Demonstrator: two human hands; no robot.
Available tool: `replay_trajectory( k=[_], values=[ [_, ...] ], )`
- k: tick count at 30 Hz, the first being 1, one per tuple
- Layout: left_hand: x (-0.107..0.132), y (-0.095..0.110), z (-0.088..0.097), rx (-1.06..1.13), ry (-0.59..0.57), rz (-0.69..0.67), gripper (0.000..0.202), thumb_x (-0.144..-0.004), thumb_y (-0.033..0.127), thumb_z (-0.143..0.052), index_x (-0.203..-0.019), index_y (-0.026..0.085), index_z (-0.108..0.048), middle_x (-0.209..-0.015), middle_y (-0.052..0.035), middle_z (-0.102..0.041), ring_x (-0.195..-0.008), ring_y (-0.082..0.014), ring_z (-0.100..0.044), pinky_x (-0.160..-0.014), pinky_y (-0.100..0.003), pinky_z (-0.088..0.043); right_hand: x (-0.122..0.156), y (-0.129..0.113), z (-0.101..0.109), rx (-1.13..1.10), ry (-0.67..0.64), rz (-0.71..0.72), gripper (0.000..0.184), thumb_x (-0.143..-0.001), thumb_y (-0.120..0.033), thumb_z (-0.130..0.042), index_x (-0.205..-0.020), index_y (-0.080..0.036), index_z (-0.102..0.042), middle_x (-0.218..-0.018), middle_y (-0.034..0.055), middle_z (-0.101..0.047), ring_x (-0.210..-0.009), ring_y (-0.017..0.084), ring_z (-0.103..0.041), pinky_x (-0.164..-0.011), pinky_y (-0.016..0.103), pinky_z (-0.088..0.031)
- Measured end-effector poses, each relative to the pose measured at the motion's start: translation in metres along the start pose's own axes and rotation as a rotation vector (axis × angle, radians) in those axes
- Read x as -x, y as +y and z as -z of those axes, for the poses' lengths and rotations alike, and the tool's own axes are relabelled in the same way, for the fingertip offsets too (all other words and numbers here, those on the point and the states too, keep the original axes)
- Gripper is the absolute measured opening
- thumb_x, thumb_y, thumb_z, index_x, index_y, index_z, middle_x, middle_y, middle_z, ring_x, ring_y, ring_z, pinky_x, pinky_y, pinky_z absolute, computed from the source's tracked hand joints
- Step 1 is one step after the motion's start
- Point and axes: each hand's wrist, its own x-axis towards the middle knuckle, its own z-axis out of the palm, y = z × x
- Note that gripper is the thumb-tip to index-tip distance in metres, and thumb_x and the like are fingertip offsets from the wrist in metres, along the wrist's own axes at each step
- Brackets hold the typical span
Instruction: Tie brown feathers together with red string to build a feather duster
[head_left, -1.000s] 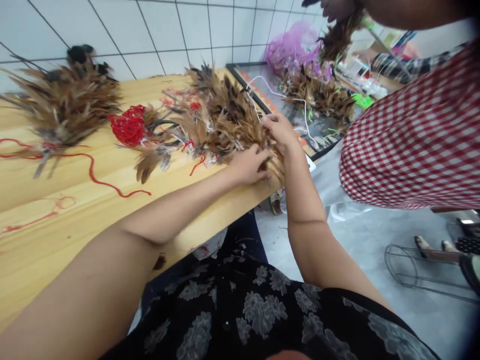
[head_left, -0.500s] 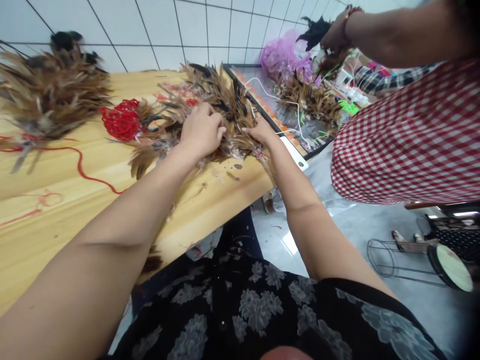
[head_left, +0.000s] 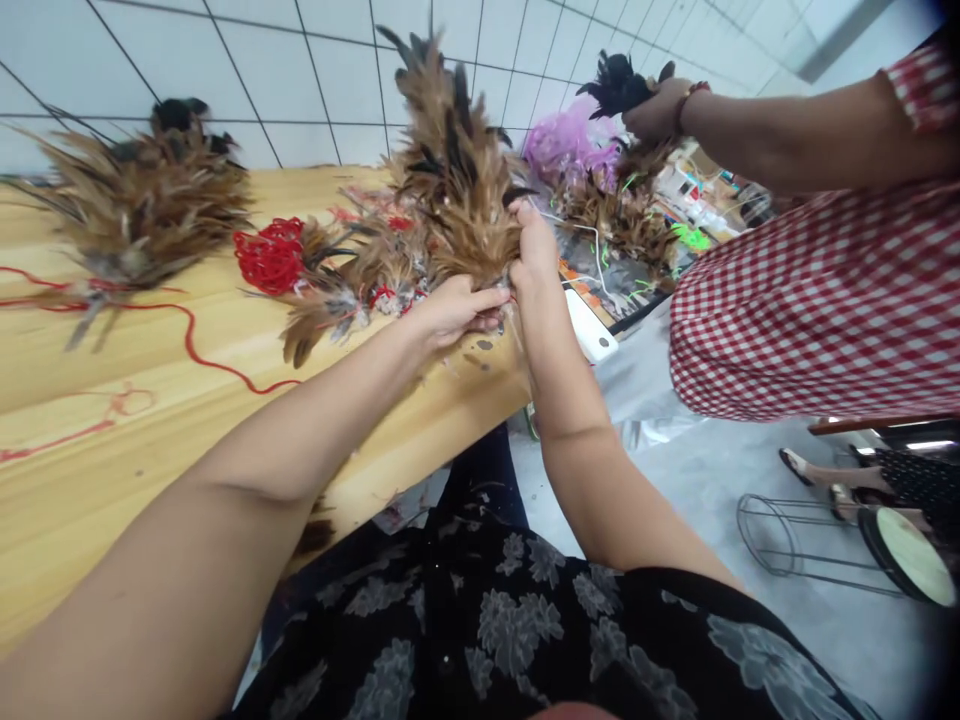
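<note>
A large bunch of brown and black feathers [head_left: 461,180] is tilted up off the table, its tips toward the tiled wall. My left hand [head_left: 466,308] is closed round the quill end at the bottom of the bunch. My right hand [head_left: 534,245] grips the bunch's right side, its fingers curled among the feathers. Left of my hands lie smaller feather bundles [head_left: 375,255] with red ties and pale quill ends. Beside them sits a tangled ball of red cord [head_left: 270,255].
Another big feather bunch [head_left: 142,210] lies at the left on the wooden table [head_left: 187,420], with loose red cord [head_left: 196,350] near it. At the right a co-worker's hand [head_left: 652,112] holds dark feathers. A pink plastic bag [head_left: 574,140] and a wire stool [head_left: 904,555] are also there.
The feather bunch has been raised from the table and tilted upward. My left hand has moved down and right to its quill end. The co-worker's hand with dark feathers has shifted slightly.
</note>
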Motion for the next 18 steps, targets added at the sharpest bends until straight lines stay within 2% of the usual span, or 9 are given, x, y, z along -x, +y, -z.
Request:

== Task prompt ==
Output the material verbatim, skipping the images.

== Written solution ==
Demonstrator: two human hands; no robot.
Available tool: `replay_trajectory( k=[_], values=[ [_, ...] ], )`
- k: tick count at 30 Hz, the first being 1, one per tuple
- Layout: left_hand: x (-0.107..0.132), y (-0.095..0.110), z (-0.088..0.097), rx (-1.06..1.13), ry (-0.59..0.57), rz (-0.69..0.67), gripper (0.000..0.202), thumb_x (-0.144..-0.004), thumb_y (-0.033..0.127), thumb_z (-0.143..0.052), index_x (-0.203..-0.019), index_y (-0.026..0.085), index_z (-0.108..0.048), middle_x (-0.209..-0.015), middle_y (-0.052..0.035), middle_z (-0.102..0.041), ring_x (-0.195..-0.008), ring_y (-0.082..0.014), ring_z (-0.100..0.044), pinky_x (-0.160..-0.014), pinky_y (-0.100..0.003), pinky_z (-0.088..0.043); right_hand: x (-0.122..0.156), y (-0.129..0.113), z (-0.101..0.109), rx (-1.13..1.10), ry (-0.67..0.64), rz (-0.71..0.72), gripper (0.000..0.184), thumb_x (-0.143..-0.001), thumb_y (-0.120..0.033), thumb_z (-0.130..0.042), index_x (-0.205..-0.020), index_y (-0.080..0.036), index_z (-0.102..0.042), middle_x (-0.218..-0.018), middle_y (-0.034..0.055), middle_z (-0.101..0.047), ring_x (-0.210..-0.009), ring_y (-0.017..0.084), ring_z (-0.103..0.041), pinky_x (-0.164..-0.011), pinky_y (-0.016..0.103), pinky_z (-0.088..0.031)
- Measured end-effector poses, each relative to the pose measured at the motion's start: translation in metres along the start pose's own axes and rotation as a rotation vector (axis × angle, radians) in those axes
- Read x as -x, y as +y and z as -z of those axes, for the poses' lengths and rotations alike, and the tool's own axes are relabelled in the same way, for the fingertip offsets too (all other words and numbers here, those on the point and the states too, keep the original axes)
- Gripper is the absolute measured opening
- thumb_x, thumb_y, thumb_z, index_x, index_y, index_z, middle_x, middle_y, middle_z, ring_x, ring_y, ring_z, pinky_x, pinky_y, pinky_z absolute, computed from the source's tracked hand joints
- Step 1 is one step after the motion's start
- Point and axes: each hand's wrist, its own x-axis towards the middle knuckle, its own z-axis out of the palm, y = z × x
- Note that gripper is the thumb-tip to index-tip distance in metres, and thumb_x and the like are fingertip offsets from the wrist in metres, along the wrist's own axes at each step
- Brackets hold the typical span
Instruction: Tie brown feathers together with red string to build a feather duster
[head_left, -1.000s] 
[head_left, -0.500s] 
[head_left, +0.000s] 
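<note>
A large bunch of brown and black feathers [head_left: 461,180] is tilted up off the table, its tips toward the tiled wall. My left hand [head_left: 466,308] is closed round the quill end at the bottom of the bunch. My right hand [head_left: 534,245] grips the bunch's right side, its fingers curled among the feathers. Left of my hands lie smaller feather bundles [head_left: 375,255] with red ties and pale quill ends. Beside them sits a tangled ball of red cord [head_left: 270,255].
Another big feather bunch [head_left: 142,210] lies at the left on the wooden table [head_left: 187,420], with loose red cord [head_left: 196,350] near it. At the right a co-worker's hand [head_left: 652,112] holds dark feathers. A pink plastic bag [head_left: 574,140] and a wire stool [head_left: 904,555] are also there.
The feather bunch has been raised from the table and tilted upward. My left hand has moved down and right to its quill end. The co-worker's hand with dark feathers has shifted slightly.
</note>
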Motion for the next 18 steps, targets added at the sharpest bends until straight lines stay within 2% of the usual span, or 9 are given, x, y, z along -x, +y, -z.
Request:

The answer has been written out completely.